→ The problem: Every line of the material below, from the top through the line with "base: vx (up", should be reproduced exactly.

^^^^

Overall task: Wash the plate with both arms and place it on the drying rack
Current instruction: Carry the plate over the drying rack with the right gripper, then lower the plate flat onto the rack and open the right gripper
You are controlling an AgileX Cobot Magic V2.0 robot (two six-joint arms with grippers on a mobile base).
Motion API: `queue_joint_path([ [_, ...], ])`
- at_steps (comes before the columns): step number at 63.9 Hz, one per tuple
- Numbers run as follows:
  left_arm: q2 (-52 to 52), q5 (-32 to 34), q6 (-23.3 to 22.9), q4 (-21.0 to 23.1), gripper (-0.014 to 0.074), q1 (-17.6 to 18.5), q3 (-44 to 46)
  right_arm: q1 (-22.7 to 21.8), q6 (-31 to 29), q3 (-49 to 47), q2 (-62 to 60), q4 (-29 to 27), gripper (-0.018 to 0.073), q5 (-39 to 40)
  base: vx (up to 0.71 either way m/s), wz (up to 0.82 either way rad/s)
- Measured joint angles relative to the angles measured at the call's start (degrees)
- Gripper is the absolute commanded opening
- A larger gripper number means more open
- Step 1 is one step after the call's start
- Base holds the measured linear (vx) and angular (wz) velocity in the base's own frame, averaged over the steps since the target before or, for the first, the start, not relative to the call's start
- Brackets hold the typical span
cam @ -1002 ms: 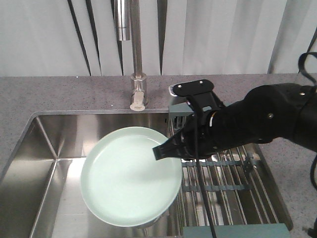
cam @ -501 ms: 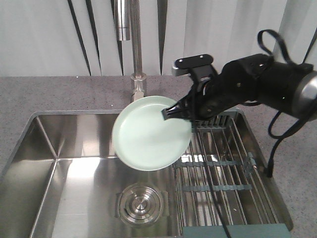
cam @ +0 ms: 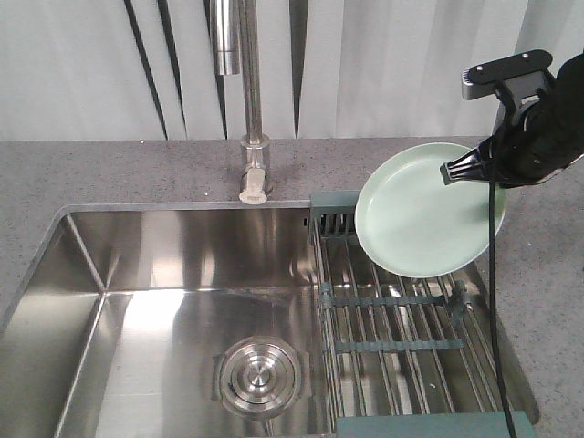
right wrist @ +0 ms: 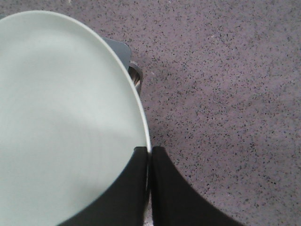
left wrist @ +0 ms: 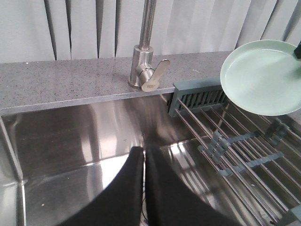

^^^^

→ Exercise solution:
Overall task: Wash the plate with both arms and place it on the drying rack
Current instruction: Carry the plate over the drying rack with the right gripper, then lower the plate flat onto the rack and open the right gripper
You are controlling an AgileX Cobot Magic V2.0 robot (two six-joint arms with grippers on a mobile base).
Motion API: `queue_joint_path([ [_, ...], ])`
- at_steps (comes before the columns): step number at 63.9 Hz, one per tuple
- Numbers run as follows:
  left_arm: q2 (-52 to 52), q5 (-32 to 34), q6 (-23.3 to 22.9), q4 (-21.0 to 23.1), gripper (-0.014 to 0.074), q1 (-17.6 to 18.5), q3 (-44 to 46)
  right_arm: q1 (-22.7 to 21.8), q6 (-31 to 29), q3 (-49 to 47), q2 (-62 to 60), q4 (-29 to 27), gripper (-0.018 to 0.073), q5 (-39 to 40)
  base: vx (up to 0.71 either way m/s), wz (up to 0.82 either way rad/s)

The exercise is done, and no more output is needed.